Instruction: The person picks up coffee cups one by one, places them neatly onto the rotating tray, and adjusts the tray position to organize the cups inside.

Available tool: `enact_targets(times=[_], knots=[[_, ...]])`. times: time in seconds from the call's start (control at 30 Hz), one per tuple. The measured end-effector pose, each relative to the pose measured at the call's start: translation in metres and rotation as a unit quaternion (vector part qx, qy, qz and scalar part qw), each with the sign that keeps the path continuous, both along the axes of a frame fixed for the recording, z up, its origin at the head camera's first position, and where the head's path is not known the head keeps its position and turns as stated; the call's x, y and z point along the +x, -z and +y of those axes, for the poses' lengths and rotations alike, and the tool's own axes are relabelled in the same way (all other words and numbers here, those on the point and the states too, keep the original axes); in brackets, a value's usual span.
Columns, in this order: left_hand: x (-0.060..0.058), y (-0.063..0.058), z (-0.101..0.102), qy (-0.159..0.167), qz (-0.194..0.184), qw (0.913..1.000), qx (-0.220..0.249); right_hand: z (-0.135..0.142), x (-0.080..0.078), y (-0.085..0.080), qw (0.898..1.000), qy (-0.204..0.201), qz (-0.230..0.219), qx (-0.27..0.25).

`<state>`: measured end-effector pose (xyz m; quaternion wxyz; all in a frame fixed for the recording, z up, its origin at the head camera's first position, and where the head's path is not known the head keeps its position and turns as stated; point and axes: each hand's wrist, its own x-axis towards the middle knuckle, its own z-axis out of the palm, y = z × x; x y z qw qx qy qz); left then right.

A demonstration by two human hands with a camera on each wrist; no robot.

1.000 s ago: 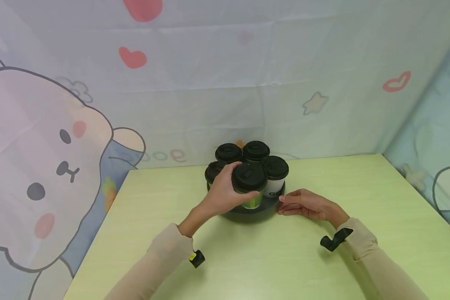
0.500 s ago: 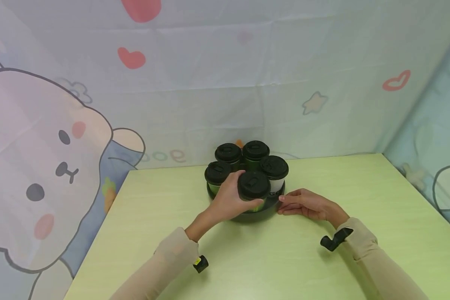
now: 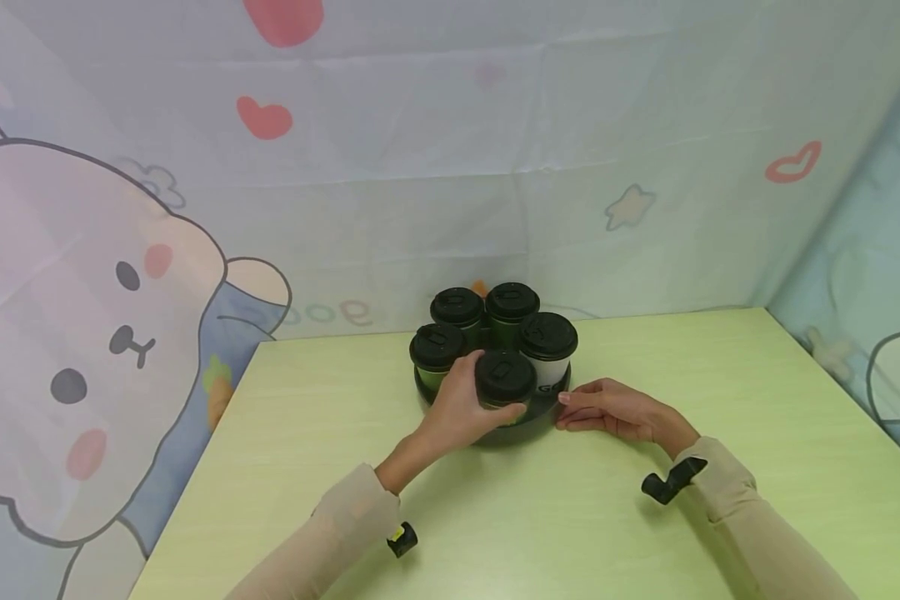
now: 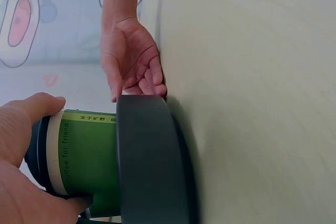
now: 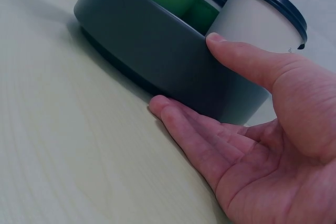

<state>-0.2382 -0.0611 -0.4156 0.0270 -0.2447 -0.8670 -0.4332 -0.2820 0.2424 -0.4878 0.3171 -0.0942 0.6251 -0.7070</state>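
My left hand [image 3: 453, 410] grips a green paper coffee cup [image 4: 92, 153] with a black lid, at the front of a dark round tray [image 3: 521, 433]. Thumb and fingers lie on either side of the cup, just below its lid. In the left wrist view the cup's bottom is hidden behind the tray wall. My right hand [image 3: 621, 408] holds the tray's right front edge; in the right wrist view the thumb touches the rim [image 5: 202, 34] and the fingertips sit low against the underside. A white cup [image 3: 553, 372] stands on the tray behind the held one.
More black-lidded green cups share the tray: one at left [image 3: 437, 346], two at the back, at left [image 3: 457, 307] and right [image 3: 512, 302]. The tray rests on a pale yellow-green table [image 3: 705, 383] close to a printed cloth backdrop [image 3: 420, 167].
My left hand has lowered the green cup toward the tray's front, first moving slightly right, then a little back left. The right hand and tray have stayed put.
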Motion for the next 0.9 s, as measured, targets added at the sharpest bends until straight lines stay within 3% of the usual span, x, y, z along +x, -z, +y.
enact_targets(times=[0.4, 0.63, 0.73, 0.8, 0.87, 0.9], knots=[[0.006, 0.004, -0.001, -0.025, -0.012, 0.9996, 0.009, -0.002, 0.000, 0.000, 1.000, 0.002, 0.001, -0.002], [0.015, 0.007, -0.014, -0.011, 0.021, 0.9987, 0.044, 0.006, 0.000, -0.002, 1.000, -0.011, 0.023, 0.010], [0.025, 0.004, -0.026, -0.016, 0.013, 0.9985, 0.050, 0.015, 0.003, -0.011, 0.997, -0.012, 0.047, 0.055], [0.029, -0.002, -0.037, -0.025, 0.015, 0.9988, 0.040, 0.022, 0.006, -0.024, 0.991, -0.005, 0.078, 0.112], [0.029, -0.011, -0.049, -0.035, 0.030, 0.9987, 0.020, 0.030, 0.008, -0.041, 0.975, 0.010, 0.126, 0.185], [0.027, -0.017, -0.055, -0.040, 0.040, 0.9984, 0.009, 0.033, 0.010, -0.051, 0.962, 0.022, 0.154, 0.225]])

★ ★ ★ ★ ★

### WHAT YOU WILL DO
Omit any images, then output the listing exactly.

### RESULT OF THIS TASK
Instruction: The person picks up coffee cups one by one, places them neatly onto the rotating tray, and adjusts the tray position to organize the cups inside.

Available tool: `enact_targets(times=[_], knots=[[_, ...]])`. times: time in seconds from the call's start (control at 30 Hz), one per tuple. The measured end-effector pose, each relative to the pose measured at the call's start: translation in metres and rotation as a unit quaternion (vector part qx, qy, qz and scalar part qw), each with the sign that keeps the path continuous, both along the axes of a frame fixed for the recording, z up, its origin at the head camera's first position, and where the head's path is not known the head keeps its position and turns as stated; the call's x, y and z point along the +x, -z and +y of those axes, for the poses' lengths and rotations alike, and the tool's own axes are relabelled in the same way (all other words and numbers here, those on the point and the states too, keep the original axes); in brackets, a value's usual span.
Columns, in this order: left_hand: x (-0.060..0.058), y (-0.063..0.058), z (-0.101..0.102), qy (-0.159..0.167), qz (-0.194..0.184), qw (0.913..1.000), qx (-0.220..0.249); right_hand: z (-0.135..0.142), x (-0.080..0.078), y (-0.085..0.080), qw (0.898..1.000), qy (-0.204..0.201), qz (-0.230..0.219), qx (-0.27..0.25).

`<state>`: measured end-effector pose (xyz m; quaternion wxyz; all in a frame fixed for the recording, z up, its origin at the head camera's first position, and where the head's path is not known the head keeps its position and turns as stated; point and axes: each hand's wrist, its own x-axis towards the middle knuckle, its own z-axis out of the palm, y = z × x; x y z qw qx qy qz); left then right.

A demonstration by two human hands with a camera on each wrist; no robot.

1.000 s ago: 
0.500 s ago: 
now: 
now: 
now: 

<state>-0.2382 -0.0611 -0.4156 0.0270 -0.2447 -0.8670 -0.4332 -0.2820 0.2424 -0.4878 0.3171 -0.0942 0.6251 -0.7070</state>
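My left hand [image 3: 453, 410] grips a green paper coffee cup [image 4: 92, 153] with a black lid, at the front of a dark round tray [image 3: 521, 433]. Thumb and fingers lie on either side of the cup, just below its lid. In the left wrist view the cup's bottom is hidden behind the tray wall. My right hand [image 3: 621, 408] holds the tray's right front edge; in the right wrist view the thumb touches the rim [image 5: 202, 34] and the fingertips sit low against the underside. A white cup [image 3: 553, 372] stands on the tray behind the held one.
More black-lidded green cups share the tray: one at left [image 3: 437, 346], two at the back, at left [image 3: 457, 307] and right [image 3: 512, 302]. The tray rests on a pale yellow-green table [image 3: 705, 383] close to a printed cloth backdrop [image 3: 420, 167].
My left hand has lowered the green cup toward the tray's front, first moving slightly right, then a little back left. The right hand and tray have stayed put.
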Motion for the next 0.9 s, as measured, targets added at the sharpest bends until straight lines stay within 3% of the usual span, x, y, z along +x, -z, +y.
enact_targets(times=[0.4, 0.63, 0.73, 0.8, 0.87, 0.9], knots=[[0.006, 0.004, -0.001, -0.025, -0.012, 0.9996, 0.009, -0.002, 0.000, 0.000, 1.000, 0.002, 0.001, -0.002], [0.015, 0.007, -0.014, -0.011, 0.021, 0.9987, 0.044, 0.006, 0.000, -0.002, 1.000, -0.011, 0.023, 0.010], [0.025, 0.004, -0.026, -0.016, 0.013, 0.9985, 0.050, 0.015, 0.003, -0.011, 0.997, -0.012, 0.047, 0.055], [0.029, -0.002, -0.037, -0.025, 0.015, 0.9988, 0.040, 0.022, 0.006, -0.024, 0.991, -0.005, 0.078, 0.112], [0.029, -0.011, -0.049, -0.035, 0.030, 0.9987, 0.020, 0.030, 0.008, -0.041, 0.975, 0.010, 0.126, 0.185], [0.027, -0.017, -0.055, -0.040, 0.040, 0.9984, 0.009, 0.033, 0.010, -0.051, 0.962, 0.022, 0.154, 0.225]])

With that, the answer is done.